La clause de flexibilité permet à l’Union de prendre des mesures pour atteindre un objectif visé par les traités, alors que ceux-ci n’ont prévu aucun moyen d’action correspondant (art. 352 TFUE). Cette clause existait déjà dans l’article 235 du traité de Rome, dit article sur "les compétences implicites", avec pour but de favoriser le spill over : si une action apparaît nécessaire au bon fonctionnement de la Communauté mais n’est pas prévue par le traité, elle peut faire l’objet d’une nouvelle politique commune si les États en décident ainsi à l’unanimité, sur proposition de la Commission.

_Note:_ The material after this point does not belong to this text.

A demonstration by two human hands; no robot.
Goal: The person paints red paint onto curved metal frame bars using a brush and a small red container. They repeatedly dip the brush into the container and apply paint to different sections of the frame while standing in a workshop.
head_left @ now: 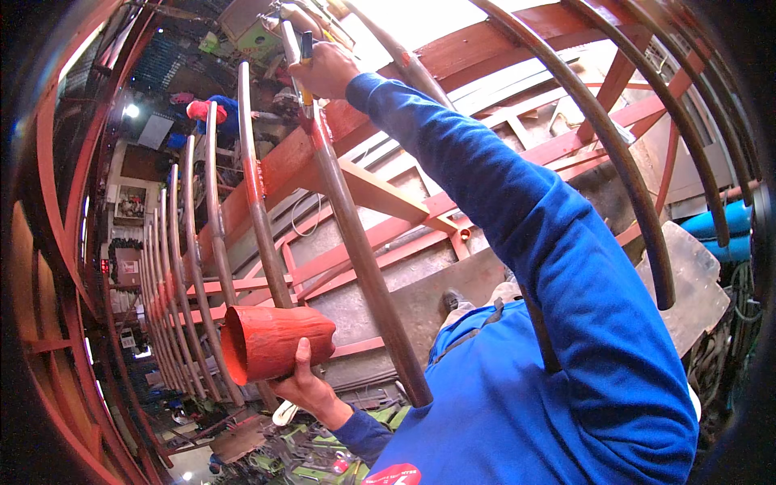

Le traité de Lisbonne développe une conception à la fois plus large et plus contraignante de la clause de flexibilité :

  • elle ne s’applique plus seulement aux questions relevant de l’ancien "pilier communautaire", mais à l’ensemble des objectifs et politiques de l’Union. Jusque-là, cette clause n’autorisait une action de l’Union, alors que le traité n’avait pas prévu les pouvoirs d’action requis, que si cette action apparaissait "nécessaire pour réaliser, dans le fonctionnement du marché commun, l’un des objets de la Communauté" (ancien art. 308 TCE) ;
  • le recours à cette procédure est désormais soumis à l’information des parlements nationaux, en vertu du principe de subsidiarité, et à l’approbation – et non plus seulement à l’avis – du Parlement européen.
    Le Conseil des ministres statuant à l’unanimité adopte ensuite les mesures appropriées (art. 352 TFUE).